Already, in the Philippines, they have a disaster-warning network so that people who are the local leaders of different municipalities have a satellite telephone hooked up so that, if there is a typhoon coming in, or if satellite data expects a volcano eruption, they can notify the local leaders of those districts.

P: Exactly how accessible is this to the general populace? How much of this technology will be available to rural sectors?

C: I don't know the answer to that question — that's part of what's going to be interesting to find out. They haven't really outlined in the documentation that they've released what the hierarchy of this is. So far, I don't know how the farmers' activities will be changed because of the satellite information he gets.

Part of what is interesting to me is to find out how much does someone, like on the shrimp farm in Thailand, understand about what a satellite is or believe that something like a satellite should have an effect on his farming activities? And to what extent would any of his claims against using his satellite be valid?

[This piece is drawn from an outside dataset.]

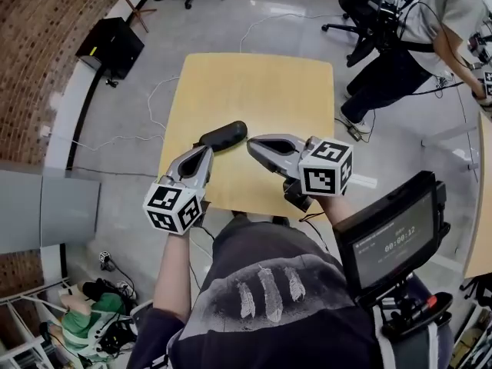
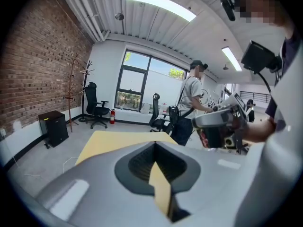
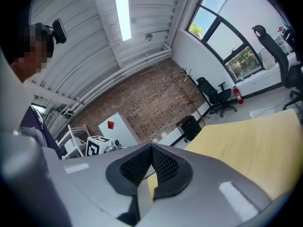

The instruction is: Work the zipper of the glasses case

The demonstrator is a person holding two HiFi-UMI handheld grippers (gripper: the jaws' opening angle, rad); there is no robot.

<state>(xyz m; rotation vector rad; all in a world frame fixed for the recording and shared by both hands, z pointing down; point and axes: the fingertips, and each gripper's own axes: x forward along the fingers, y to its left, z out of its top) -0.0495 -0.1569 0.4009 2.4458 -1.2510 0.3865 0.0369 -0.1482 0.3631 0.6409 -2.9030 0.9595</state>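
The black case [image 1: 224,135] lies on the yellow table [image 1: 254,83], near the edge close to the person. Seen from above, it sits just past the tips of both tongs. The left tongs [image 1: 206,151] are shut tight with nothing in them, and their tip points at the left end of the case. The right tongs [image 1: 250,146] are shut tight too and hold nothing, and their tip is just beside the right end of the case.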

Part of all this is my interest in space, which I see as a fundamentally empowering and evolutionary tool for man. But part of using that kind of tool is making yourself make the qualitative evaluations, to say: Is the experience of people in a country like Thailand made better for having satellites for these range of applications that I've explained? Or really does that open them up to all kinds of American media that has negative effects?

We have the tendency to assume, I think, that once technologies like this are available, that the improvements they can offer are better — period. Certainly they have useful benefits, but what if the price of getting [them] is destroying their traditions? So that's what I'm going to try to find out, on a personal level.